__Supplied material__.
------------------------------------------------------------

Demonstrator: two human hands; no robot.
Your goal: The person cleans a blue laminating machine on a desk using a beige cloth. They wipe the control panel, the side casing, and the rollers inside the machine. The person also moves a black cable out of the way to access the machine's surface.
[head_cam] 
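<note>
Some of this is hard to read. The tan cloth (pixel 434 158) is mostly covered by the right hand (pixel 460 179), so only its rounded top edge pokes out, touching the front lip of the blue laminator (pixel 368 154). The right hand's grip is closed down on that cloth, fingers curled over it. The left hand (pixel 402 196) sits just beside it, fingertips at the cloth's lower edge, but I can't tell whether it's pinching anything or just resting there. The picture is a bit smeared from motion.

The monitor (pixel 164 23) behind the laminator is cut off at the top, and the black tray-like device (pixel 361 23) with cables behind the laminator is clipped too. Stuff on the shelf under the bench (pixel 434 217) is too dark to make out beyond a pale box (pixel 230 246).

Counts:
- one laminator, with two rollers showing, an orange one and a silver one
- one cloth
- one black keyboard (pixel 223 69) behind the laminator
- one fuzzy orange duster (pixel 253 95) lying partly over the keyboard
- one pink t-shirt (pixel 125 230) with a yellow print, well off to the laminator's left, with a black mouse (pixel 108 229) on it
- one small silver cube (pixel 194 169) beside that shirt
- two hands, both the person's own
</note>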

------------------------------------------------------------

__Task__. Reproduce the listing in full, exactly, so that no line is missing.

__Response area__.
Demonstrator: two human hands; no robot.
Your goal: The person cleans a blue laminating machine on a desk using a beige cloth. They wipe the control panel, the side casing, and the rollers inside the machine. The person also moves a black cable out of the way to access the machine's surface.
[head_cam] 
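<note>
Some of this is hard to read. The tan cloth (pixel 434 158) is mostly covered by the right hand (pixel 460 179), so only its rounded top edge pokes out, touching the front lip of the blue laminator (pixel 368 154). The right hand's grip is closed down on that cloth, fingers curled over it. The left hand (pixel 402 196) sits just beside it, fingertips at the cloth's lower edge, but I can't tell whether it's pinching anything or just resting there. The picture is a bit smeared from motion.

The monitor (pixel 164 23) behind the laminator is cut off at the top, and the black tray-like device (pixel 361 23) with cables behind the laminator is clipped too. Stuff on the shelf under the bench (pixel 434 217) is too dark to make out beyond a pale box (pixel 230 246).

Counts:
- one laminator, with two rollers showing, an orange one and a silver one
- one cloth
- one black keyboard (pixel 223 69) behind the laminator
- one fuzzy orange duster (pixel 253 95) lying partly over the keyboard
- one pink t-shirt (pixel 125 230) with a yellow print, well off to the laminator's left, with a black mouse (pixel 108 229) on it
- one small silver cube (pixel 194 169) beside that shirt
- two hands, both the person's own
</note>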

This output has been written out in full.